For some college students, skipping class due to feeling ‘under the weather’ comes with a great deal of unease; I mean, you’re sick and too miserable to trudge across campus, but not death bed sick, so how lenient will your professors be? Will some be more understanding than others?
With the on-the-go culture that the college environment promotes, it’s not unreasonable that you probably get sick at least once a semester. When I conveniently came down with mononucleosis just before the home stretch into fall semester finals during my junior year, I didn’t even tell my professors because I figured that as long as I wasn’t projectile vomiting in class, I wouldn’t garner much sympathy. We view sickness as a tangible condition, which is why it is even more difficult for students struggling with mental illness.
Robot Hugs, an online comic art platform, recently tackled just how absurdly society treats mental illness. The comic begins as follows: “I get that you have food poisoning and all, but you have to at least make an effort.” Hugs also brings personal agency into the equation: “Have you tried…you know…not having the flu?” and “It’s like you’re not even trying.”
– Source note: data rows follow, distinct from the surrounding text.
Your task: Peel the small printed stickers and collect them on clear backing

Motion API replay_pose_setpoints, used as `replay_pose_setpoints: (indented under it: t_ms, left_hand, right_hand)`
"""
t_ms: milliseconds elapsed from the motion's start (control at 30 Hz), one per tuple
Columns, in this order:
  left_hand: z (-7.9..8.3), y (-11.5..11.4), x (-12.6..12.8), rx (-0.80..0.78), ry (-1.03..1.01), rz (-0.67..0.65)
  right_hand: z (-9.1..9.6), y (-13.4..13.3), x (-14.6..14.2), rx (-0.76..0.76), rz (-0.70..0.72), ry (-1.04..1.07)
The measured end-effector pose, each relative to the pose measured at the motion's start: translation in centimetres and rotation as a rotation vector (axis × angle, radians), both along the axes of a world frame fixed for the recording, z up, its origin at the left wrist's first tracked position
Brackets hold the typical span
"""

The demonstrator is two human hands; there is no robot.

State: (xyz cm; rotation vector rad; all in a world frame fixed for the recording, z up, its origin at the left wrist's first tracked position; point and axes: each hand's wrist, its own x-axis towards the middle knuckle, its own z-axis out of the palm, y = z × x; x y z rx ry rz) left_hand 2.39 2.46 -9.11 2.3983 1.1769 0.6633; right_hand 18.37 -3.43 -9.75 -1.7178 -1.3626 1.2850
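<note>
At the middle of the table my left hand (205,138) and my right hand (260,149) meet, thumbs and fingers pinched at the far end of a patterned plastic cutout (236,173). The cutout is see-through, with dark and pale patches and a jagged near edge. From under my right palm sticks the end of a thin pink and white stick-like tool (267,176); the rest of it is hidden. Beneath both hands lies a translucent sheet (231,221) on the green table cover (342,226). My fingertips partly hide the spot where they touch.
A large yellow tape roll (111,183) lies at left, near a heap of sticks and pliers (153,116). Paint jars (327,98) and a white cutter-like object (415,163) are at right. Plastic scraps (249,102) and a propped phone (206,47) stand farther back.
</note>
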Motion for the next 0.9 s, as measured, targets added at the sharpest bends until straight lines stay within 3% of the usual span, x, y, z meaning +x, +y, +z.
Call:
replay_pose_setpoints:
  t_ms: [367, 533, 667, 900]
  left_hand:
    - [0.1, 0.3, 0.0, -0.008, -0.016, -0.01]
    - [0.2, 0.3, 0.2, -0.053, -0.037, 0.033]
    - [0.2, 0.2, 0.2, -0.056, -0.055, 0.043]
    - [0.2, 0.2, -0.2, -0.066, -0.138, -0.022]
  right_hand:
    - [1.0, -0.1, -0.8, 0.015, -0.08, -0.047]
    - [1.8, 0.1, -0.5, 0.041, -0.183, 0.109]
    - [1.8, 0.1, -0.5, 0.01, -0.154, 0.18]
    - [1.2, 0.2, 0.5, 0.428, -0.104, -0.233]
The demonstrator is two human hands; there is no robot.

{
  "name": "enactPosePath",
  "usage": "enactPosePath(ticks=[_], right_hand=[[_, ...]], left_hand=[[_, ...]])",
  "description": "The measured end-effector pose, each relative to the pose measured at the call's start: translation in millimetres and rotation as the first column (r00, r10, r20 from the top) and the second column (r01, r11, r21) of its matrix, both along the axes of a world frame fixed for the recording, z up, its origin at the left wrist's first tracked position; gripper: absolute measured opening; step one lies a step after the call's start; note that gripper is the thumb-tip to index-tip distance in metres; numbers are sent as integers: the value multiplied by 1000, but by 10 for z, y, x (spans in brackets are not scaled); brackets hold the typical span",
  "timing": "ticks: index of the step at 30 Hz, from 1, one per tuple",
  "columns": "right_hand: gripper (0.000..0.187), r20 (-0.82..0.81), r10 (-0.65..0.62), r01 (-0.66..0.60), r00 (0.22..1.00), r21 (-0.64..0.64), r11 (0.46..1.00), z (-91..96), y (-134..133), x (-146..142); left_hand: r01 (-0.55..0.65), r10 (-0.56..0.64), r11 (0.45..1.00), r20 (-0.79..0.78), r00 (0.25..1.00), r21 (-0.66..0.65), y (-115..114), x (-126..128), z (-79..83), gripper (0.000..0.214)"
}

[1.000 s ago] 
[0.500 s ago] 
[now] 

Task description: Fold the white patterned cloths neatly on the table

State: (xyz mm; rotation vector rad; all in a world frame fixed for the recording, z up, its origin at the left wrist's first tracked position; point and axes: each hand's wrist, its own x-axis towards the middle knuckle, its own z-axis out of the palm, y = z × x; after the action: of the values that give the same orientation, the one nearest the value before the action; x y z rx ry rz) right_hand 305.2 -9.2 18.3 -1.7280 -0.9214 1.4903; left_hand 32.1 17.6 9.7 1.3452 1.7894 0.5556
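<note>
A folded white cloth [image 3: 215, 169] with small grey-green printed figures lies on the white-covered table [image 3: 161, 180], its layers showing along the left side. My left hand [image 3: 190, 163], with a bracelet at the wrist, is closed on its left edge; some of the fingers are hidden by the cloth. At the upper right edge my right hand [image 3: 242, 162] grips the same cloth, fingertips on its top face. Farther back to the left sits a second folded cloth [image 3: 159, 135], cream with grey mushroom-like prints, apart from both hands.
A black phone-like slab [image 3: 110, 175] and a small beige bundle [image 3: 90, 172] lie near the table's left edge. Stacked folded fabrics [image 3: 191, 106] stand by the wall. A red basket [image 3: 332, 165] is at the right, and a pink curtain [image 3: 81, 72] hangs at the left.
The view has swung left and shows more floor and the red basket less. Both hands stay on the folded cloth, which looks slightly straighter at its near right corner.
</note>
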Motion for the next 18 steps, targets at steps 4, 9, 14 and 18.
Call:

Just as we can presume that a person who has the flu would prefer to be healthy and get on with life, can’t we presume that a person who suffers from mental illness is doing everything in their power to fight that illness? And that, realistically, to tear out the deep roots of mental illness is perhaps not totally within their control in the first place?
If you take the liberty of visiting the Robot Hugs website and clicking around a bit, you will find that mental illness is a recurring topic in the site’s archives. One October comic entitled ‘Harm Reduction’ brings up often socially taboo topics like self-injury and manic episodes. If learning about mental illness can be boiled down to the accessibility of a comic strip, society really has run out of excuses.
Just as finding a cure for cancer is generally not a burden expected of those who directly suffer from cancer, it is time that we stop expecting the mentally ill to articulate for themselves what their illness is for own understanding. Although it is important that their voices be heard, it is not mandatory that their feelings be justified to anyone other than themselves…rather, the people who need education regarding mental illness are the ones who should also be actively seeking it out.
Mental illness and physical illness are both undeniably treatable, although sometimes in different capacities. It is not realistic for every member of the general public to have a psychologist quality definition of every mental illness under the sun, just as not everyone is a doctor…but that doesn’t mean we can’t work toward equal weighing of all kinds of illness.